Diese Feststellung wird vom Berufungsgericht getroffen. Wenn es den Vertragsantrag der Firma B. dahin auslegt, daß mit der verlangten "heutigen Drahtüberweisung" von 1.000 M nicht gemeint sei, die Anzahlung müsse noch an demselben Abend in die Hände der Firma B. gelangen, weil dies gar nicht wohl möglich gewesen sei, - der Geldbetrag habe vielmehr nur bis Mitternacht abgesandt werden müssen - so ist das tatsächliche Würdigung, Auslegung einer Willenserklärung, die mit der Revision nicht anfechtbar ist, sofern sie nicht gegen Auslegungsgrundsätze verstößt. Eine Verletzung des § 358 HGB., die die Revision in dieser Auslegung findet, liegt nicht vor. Die Bestimmung des § 358 HGB., wonach bei Handelsgeschäften die Leistung nur während der gewöhnlichen Geschäftszeit bewirkt und gefordert werden kann, ist nachgiebigen Rechtes; sie ist, wie § 271 BGB., Auslegungsregel, die nicht gilt, wenn die Parteien etwas anderes gewollt haben, und wenn Treu und Glauben eine andere Auslegung erfordern (RGZ. Bd. 68 S. 305). Das erachtet im gegebenen Falle das Berufungsgericht für dargetan, weil die Firma B. erst nach 5 Uhr nachmittags das Telegramm an den Kläger absandte. Tatsächlich und der Revision entzogen ist ferner die Ansicht, daß der Kläger das Angebot der Firma B. angenommen haben würde und daß er zur Absendung der 1.000 M noch an demselben Tage in der Lage war. Darüber brauchte, erwägt das Berufungsgericht, nicht erst Beweis erhoben zu werden, es ist dem Kläger zu glauben. Damit ist lediglich nach freier Überzeugung des Gerichts eine Feststellung über die Verursachung eines Schadens durch die schädigende Handlung getroffen, die unter § 287 ZPO. füllt und deshalb der prozeßrechtlichen Anfechtung durch die Revision nur in beschränktem Maße unterliegt. Insbesondere ist eine Verletzung des § 139 ZPO. nicht dadurch gegeben, daß das Berufungsgericht der Meinung ist, an dem Kredit des Klägers für eine Summe von 1.000 M sei nicht zu zweifeln, auch habe der Beklagte die Kreditwürdigkeit gar nicht bemängelt. Ebensowenig ist damit, wie die Revision rügt, die Beweislast verkannt und dem Beklagten ein Beweis auferlegt, den der Kläger zu führen habe; überall handelt es sich hier um eine freie Schätzung des Gerichts nach § 287 ZPO.

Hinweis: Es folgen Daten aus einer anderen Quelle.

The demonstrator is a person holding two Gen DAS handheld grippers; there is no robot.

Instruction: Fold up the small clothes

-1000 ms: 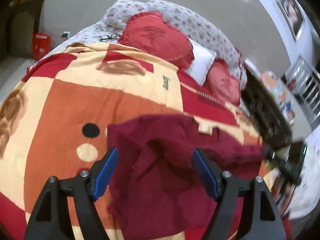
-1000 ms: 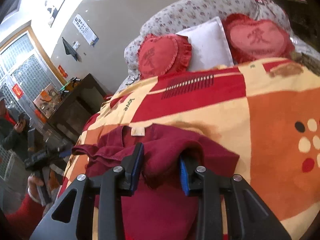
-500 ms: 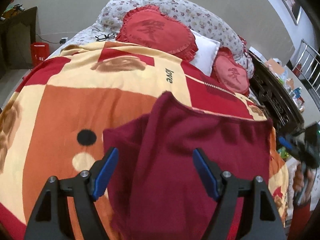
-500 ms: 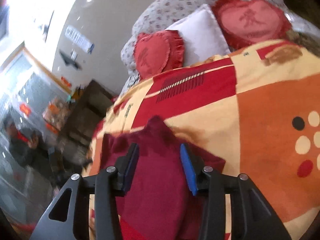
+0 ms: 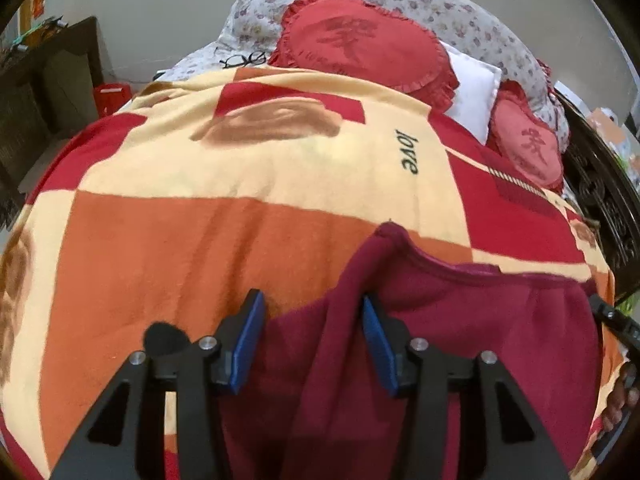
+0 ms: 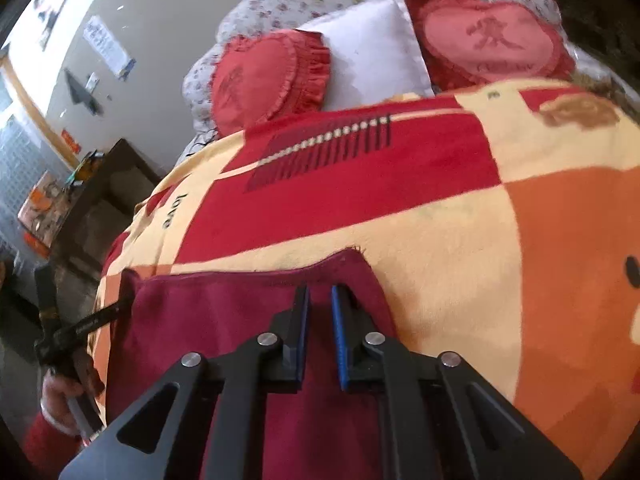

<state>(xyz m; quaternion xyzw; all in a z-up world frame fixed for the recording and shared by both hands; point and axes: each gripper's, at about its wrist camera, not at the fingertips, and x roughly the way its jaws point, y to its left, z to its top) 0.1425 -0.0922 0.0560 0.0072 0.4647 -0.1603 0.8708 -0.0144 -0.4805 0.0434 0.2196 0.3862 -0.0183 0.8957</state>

Alles übrige gehört in den Streit über den Betrag des Schadens. Ist festgestellt, daß der Kläger das Vertragsangebot angenommen haben würde, so rechtfertigt sich ohne weiteres der Schluß, daß ihm infolge der Entziehung des Besitzes des Telegramms ein Gewinn entzogen, also ein Vermögensverlust entstanden ist. Er würde, meint das Berufungsgericht, die erkaufte Ware weiter verkauft und damit einen angemessenen Gewinn erzielt haben. Das genügt, um den Schadensersatzanspruch nach § 304 ZPO. dem Grunde nach für gerechtfertigt zu erklären. Der Gewinnbetrag, den der Kläger fordert, mag gesetzwidrig sein und der Bekanntmachung des Bundesrats vom 23. Juli 1915 gegen übermäßige Preissteigerung (RGBl. S. 467) widerstreiten, und der Kläger mag auf eine anderweite Berechnung des Schadens und einen geringeren Gewinn angewiesen sein. Die Erörterungen und Feststellungen nach dieser Richtung sind aber vom Berufungsgericht ohne Rechtsirrtum oder Prozeßverstoß dem Verfahren über den Betrag des Schadens vorbehalten worden."

  • 1. Vgl Hölder, Komm. z. BGB. Anm. 4 zu § 130 sowie in Iherings Jahrb. Bd. 55 S. 460 Theorie der Willenserklärungen S.129 flg.; Staudinger, Komm. z. BGB. Anm. 7 zu § 130.